The Right Coast

August 13, 2004
To Russia with the Teaching Company
By Mike Rappaport

I recently finished a course from the Teaching Company entitled "The History of Russia: From Peter the Great to Gorbachev." A few years ago, I also listened to another course "The Rise and Fall of Soviet Communism: A History of the 20th Century Russia," which mainly involved Soviet History.

The History of Russia course was OK. I would give it a B-. The strength of the course from my perspective was its coverage of Russian history from Peter the Great until the 1917 revolutions. Athough Mark Steinberg, who taught the course, is not an inspiring lecturer, he is clear and he covered what appeared to be the main points. One striking fact is just how socialist and leftist the Russian intellectuals were throughout the 19th century.

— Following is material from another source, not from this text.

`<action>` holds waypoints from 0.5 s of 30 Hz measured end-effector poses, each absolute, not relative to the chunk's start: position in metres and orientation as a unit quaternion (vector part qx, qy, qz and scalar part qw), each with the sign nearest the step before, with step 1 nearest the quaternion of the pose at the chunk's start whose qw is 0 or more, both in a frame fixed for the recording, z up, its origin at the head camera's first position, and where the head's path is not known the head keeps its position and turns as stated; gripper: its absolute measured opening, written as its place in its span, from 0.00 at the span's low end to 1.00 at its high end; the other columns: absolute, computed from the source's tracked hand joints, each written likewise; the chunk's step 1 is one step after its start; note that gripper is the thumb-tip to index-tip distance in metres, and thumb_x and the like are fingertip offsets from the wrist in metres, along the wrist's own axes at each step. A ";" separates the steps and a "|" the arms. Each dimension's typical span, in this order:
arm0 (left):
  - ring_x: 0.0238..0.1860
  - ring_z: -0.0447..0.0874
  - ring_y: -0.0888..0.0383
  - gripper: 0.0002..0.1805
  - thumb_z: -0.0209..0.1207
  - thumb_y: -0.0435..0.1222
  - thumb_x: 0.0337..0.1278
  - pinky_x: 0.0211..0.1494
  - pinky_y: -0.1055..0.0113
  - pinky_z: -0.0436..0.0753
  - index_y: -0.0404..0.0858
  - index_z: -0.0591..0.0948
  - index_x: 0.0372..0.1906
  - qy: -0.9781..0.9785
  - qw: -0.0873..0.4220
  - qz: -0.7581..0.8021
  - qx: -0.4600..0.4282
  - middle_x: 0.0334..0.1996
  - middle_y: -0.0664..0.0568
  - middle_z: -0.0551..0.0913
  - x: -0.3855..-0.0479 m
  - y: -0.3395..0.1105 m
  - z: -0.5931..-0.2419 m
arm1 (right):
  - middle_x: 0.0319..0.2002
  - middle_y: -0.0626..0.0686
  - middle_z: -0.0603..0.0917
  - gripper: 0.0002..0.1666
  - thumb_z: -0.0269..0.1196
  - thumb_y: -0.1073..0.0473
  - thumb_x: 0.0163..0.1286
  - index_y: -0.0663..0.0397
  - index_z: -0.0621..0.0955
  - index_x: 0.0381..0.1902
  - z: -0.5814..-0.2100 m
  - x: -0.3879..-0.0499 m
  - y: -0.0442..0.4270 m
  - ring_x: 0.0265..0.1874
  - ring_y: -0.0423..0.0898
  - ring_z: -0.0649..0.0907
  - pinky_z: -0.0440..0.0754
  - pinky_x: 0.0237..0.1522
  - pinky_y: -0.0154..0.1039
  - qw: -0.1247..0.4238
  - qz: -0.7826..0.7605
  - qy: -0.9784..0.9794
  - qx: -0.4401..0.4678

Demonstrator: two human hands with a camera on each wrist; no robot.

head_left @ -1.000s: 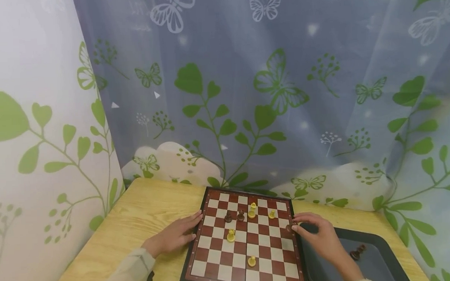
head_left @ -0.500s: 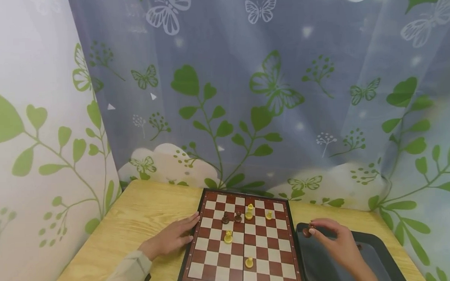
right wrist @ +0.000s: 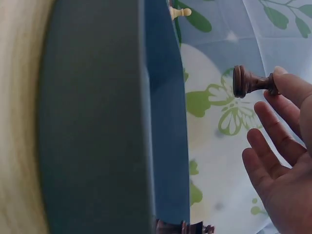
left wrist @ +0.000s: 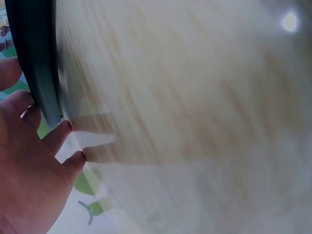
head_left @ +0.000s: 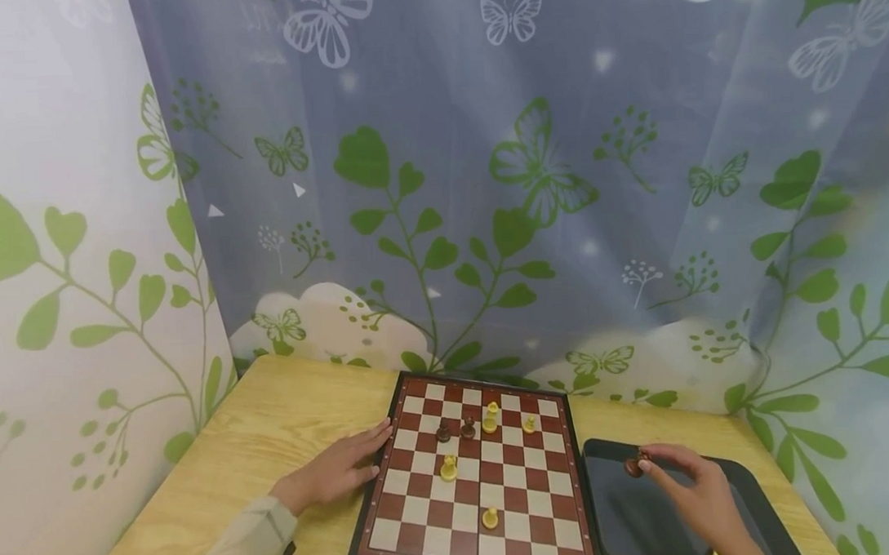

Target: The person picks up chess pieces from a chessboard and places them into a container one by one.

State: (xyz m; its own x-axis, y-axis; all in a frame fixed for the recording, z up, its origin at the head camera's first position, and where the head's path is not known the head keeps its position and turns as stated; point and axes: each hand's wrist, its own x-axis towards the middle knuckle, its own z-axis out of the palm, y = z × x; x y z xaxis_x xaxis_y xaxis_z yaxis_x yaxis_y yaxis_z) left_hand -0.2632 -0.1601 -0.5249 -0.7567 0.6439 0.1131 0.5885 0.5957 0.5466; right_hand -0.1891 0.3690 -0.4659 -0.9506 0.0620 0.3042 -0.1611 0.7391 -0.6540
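Note:
The right hand (head_left: 698, 493) pinches a dark brown chess piece (head_left: 635, 465) by its top between thumb and index finger, over the dark tray (head_left: 621, 500). In the right wrist view the piece (right wrist: 251, 82) lies sideways to the camera, its round base away from the hand (right wrist: 285, 141). At the board's left edge the left hand (head_left: 333, 469) rests with extended fingers touching the chessboard (head_left: 462, 489). On the board stand two dark pieces (head_left: 468, 428) and several yellow ones (head_left: 449, 468). The left wrist view shows the left hand (left wrist: 36, 151) against the dark board side (left wrist: 41, 63).
Another dark piece (right wrist: 183, 227) shows at the bottom of the right wrist view, by the tray wall (right wrist: 168, 122). The wooden table (head_left: 309, 396) extends left of the board. A patterned curtain (head_left: 425, 147) hangs behind the table.
The right hand has moved from the board's right edge to over the tray, carrying the dark piece. The left hand stays at the board's left edge.

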 end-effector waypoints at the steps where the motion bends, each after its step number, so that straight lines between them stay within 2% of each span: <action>1: 0.75 0.58 0.28 0.34 0.49 0.42 0.77 0.72 0.26 0.55 0.28 0.58 0.78 0.892 0.050 0.288 0.344 0.79 0.34 0.54 -0.263 -0.161 -0.525 | 0.52 0.54 0.87 0.18 0.67 0.49 0.71 0.50 0.86 0.54 -0.467 -0.188 0.370 0.45 0.24 0.80 0.83 0.53 0.55 0.147 0.364 -0.919 0.022; 5: 0.75 0.57 0.29 0.34 0.48 0.43 0.78 0.72 0.26 0.54 0.28 0.58 0.78 0.892 0.054 0.292 0.341 0.79 0.34 0.54 -0.265 -0.162 -0.527 | 0.54 0.55 0.86 0.21 0.67 0.47 0.72 0.50 0.86 0.56 -0.472 -0.186 0.375 0.47 0.26 0.80 0.82 0.55 0.59 0.126 0.370 -0.920 0.004; 8: 0.75 0.58 0.29 0.34 0.48 0.43 0.78 0.71 0.25 0.55 0.28 0.58 0.78 0.891 0.049 0.291 0.344 0.79 0.35 0.55 -0.266 -0.161 -0.528 | 0.53 0.56 0.87 0.20 0.66 0.46 0.72 0.50 0.86 0.55 -0.474 -0.184 0.379 0.48 0.40 0.85 0.86 0.47 0.50 0.128 0.348 -0.929 -0.008; 11: 0.75 0.58 0.29 0.34 0.48 0.44 0.78 0.71 0.25 0.55 0.29 0.58 0.78 0.890 0.045 0.292 0.347 0.79 0.35 0.55 -0.267 -0.161 -0.530 | 0.53 0.56 0.87 0.20 0.66 0.45 0.72 0.50 0.86 0.55 -0.475 -0.182 0.384 0.50 0.55 0.85 0.86 0.42 0.46 0.125 0.322 -0.938 -0.017; 13: 0.75 0.58 0.29 0.35 0.49 0.44 0.78 0.71 0.25 0.54 0.29 0.58 0.78 0.889 0.046 0.296 0.345 0.79 0.35 0.55 -0.267 -0.161 -0.531 | 0.53 0.57 0.87 0.22 0.66 0.44 0.72 0.50 0.86 0.55 -0.475 -0.181 0.388 0.49 0.57 0.85 0.86 0.42 0.48 0.118 0.314 -0.942 -0.023; 15: 0.75 0.58 0.28 0.35 0.49 0.44 0.77 0.71 0.24 0.53 0.29 0.58 0.78 0.888 0.045 0.300 0.346 0.79 0.35 0.55 -0.266 -0.161 -0.532 | 0.54 0.57 0.87 0.23 0.65 0.43 0.72 0.50 0.86 0.55 -0.475 -0.179 0.392 0.47 0.52 0.85 0.85 0.43 0.47 0.109 0.309 -0.944 -0.031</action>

The weakness of the course was its coverage of the Communists and Stalin – in particular, Steinberg's lack of moral condemnation of Stalin. First, Steinberg omits several important events, such as the Volga Famine of 1920-1921, which Richard Pipes has called "the greatest human disaster in European history until then, other than those caused by war, since the Black Death." Second, he seems to be both insensitive about and to have a tin ear as to the moral aspects of Soviet Communism. He says things like, while Stalin was conducting the terror, still there was optimism among some of the people for the future. What is it about intellectuals that they treat Stalin in this way. If someone said that, although Hitler was causing a World War and murdering millions, nonetheless there was great excitement among the SS, he would be severely attacked and discredited. Steinberg says pretty much the same about Stalin, and few intellectuals think twice about it.

Nonetheless, other parts of the lectures are interesting. I especially liked the treatment of Gorbachav, who is displayed as someone who pursued his reforms because he was a true believer in Soviet Communism.

It has been a few years since I listened to Gary Hamburg's Course on the Rise and Fall of Soviet Communism, but I don't remember having these problems with it. Overall, I remember it being pretty good.